8. Friedrich Nietzsche (late 19th century)
Distrust of mechanization and bureaucratic modernity.
Feared mass culture would crush individual greatness.
Would have loathed Twitter.

 

9. Martin Heidegger (1950s)
One of the most influential modern critics of technology.
Feared that technology makes us view everything (including humans) as resources to be optimized.
That one… hits hard today.

 

10. Jacques Ellul (1954) — The Technological Society
Argued that once a technology exists, society becomes shaped around it, not the other way around.
Efficiency becomes the god.
Influenced basically every thoughtful critic afterward.

 

11. Neil Postman (1980s–1990s)
Amusing Ourselves to Death.
Television and mass media, he said, would turn politics and knowledge into entertainment.
He predicted the rise of spectacle-based politics with terrifying accuracy.

 

12. Jaron Lanier (2000s–present)
Early VR pioneer turned tech-skeptic.
Critic of digital platforms, attention extraction, and “flattened identity.”
More “gentle warning” than doom.

 

13. And yes… Ted Kaczynski (Unabomber) (deeply problematic but relevant)
His manifesto argued industrial technological expansion would eliminate human autonomy.

@au_lait - those are good points all!  In my view, though, art doesn't require anything but the artist's intent. 

@mahgister  The Rick Beato video he says... " I could just cover this song and says it's my song"  "They are NOT my songs they are actually versions of other peoples ideas."

Isn't that the evolution process of music? Rick went to school and studied 'other peoples music' for years. All genres and styles are taken from previous artists. That's why they sound similar. They all look and listen to other artists! Mick Jagger studied James Brown and developed his own version. Guitar licks from Van Halen or Jimmy Page have been modified endlessly.

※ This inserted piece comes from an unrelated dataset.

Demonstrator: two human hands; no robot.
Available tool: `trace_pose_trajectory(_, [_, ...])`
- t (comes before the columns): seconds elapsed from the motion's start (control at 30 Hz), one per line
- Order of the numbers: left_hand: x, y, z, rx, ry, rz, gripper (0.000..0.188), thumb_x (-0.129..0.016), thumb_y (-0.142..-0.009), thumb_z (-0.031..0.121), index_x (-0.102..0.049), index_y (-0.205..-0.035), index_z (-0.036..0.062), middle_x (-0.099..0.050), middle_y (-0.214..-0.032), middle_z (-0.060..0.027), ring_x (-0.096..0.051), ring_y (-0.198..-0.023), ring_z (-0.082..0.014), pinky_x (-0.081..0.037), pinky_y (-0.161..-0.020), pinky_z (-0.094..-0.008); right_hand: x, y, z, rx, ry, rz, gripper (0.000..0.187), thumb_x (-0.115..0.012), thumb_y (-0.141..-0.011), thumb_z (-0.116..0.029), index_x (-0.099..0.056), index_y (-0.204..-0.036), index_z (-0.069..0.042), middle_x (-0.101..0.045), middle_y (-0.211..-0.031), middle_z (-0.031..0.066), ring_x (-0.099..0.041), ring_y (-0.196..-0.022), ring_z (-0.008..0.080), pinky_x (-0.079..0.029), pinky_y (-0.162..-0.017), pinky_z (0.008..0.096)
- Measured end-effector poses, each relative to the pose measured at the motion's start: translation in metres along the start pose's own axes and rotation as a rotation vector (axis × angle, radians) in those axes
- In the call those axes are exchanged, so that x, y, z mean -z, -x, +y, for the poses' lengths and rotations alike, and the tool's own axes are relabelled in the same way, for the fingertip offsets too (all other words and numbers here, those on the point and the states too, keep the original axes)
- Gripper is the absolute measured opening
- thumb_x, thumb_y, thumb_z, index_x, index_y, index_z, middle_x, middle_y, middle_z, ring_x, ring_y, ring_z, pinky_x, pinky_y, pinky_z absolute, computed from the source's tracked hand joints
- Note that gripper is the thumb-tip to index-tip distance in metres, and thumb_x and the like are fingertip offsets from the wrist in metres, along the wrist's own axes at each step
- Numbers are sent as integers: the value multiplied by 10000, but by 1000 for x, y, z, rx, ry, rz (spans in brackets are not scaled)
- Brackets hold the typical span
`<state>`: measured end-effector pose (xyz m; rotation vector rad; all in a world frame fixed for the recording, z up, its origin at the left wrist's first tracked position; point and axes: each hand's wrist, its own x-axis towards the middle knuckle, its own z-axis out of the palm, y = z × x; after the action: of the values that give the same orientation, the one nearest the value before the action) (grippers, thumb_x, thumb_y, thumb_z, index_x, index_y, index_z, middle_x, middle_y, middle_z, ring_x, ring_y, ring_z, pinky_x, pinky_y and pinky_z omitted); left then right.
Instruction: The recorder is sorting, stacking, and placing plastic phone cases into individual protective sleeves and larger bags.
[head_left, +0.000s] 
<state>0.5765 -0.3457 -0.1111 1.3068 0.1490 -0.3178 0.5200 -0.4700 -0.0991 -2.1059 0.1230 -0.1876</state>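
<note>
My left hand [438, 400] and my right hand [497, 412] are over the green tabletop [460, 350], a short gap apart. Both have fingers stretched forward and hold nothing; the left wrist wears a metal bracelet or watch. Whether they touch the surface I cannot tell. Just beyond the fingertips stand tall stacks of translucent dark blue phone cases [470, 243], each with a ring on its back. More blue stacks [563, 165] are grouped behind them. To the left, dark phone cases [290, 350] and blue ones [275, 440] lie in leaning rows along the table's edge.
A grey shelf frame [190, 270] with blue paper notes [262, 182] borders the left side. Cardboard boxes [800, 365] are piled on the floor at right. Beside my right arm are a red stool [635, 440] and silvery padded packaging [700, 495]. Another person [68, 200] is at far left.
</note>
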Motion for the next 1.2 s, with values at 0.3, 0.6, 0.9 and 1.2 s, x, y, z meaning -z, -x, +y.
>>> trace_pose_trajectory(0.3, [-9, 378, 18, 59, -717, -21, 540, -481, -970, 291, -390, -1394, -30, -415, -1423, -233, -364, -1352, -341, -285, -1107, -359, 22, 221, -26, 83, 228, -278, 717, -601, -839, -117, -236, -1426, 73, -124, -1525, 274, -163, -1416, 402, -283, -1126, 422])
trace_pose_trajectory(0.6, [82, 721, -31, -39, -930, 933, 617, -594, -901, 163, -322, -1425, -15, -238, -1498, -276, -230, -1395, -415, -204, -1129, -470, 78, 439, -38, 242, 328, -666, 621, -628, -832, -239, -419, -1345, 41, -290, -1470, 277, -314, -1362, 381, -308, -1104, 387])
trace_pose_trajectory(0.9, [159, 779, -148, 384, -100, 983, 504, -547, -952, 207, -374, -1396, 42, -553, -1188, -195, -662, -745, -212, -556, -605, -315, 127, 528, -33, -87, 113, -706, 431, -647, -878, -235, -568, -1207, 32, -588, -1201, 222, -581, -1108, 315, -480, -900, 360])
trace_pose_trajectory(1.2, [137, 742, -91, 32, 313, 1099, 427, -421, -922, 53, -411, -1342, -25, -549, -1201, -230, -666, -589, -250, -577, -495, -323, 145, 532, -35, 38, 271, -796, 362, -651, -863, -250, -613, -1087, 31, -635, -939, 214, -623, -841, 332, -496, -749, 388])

Producers of music want artists to ...produce.   Taylor Swift is producing music albums at an incredible rate. Do you think she writes them all on her own? No way. 

It all about money...

For years talented song writers were paid for their creativity. Now AI does it free and has been used by top artists for years. It's simply faster to produce.

That song would take Rick Beato a long time to create on his own. AI did it in no time and the result even surprized him. He actually thought the end result was quite good.

He would like to censur and eliminate AI. Why? Because no one can make money. BTW... Suno makes millions and creates jobs for people to live on. How about that!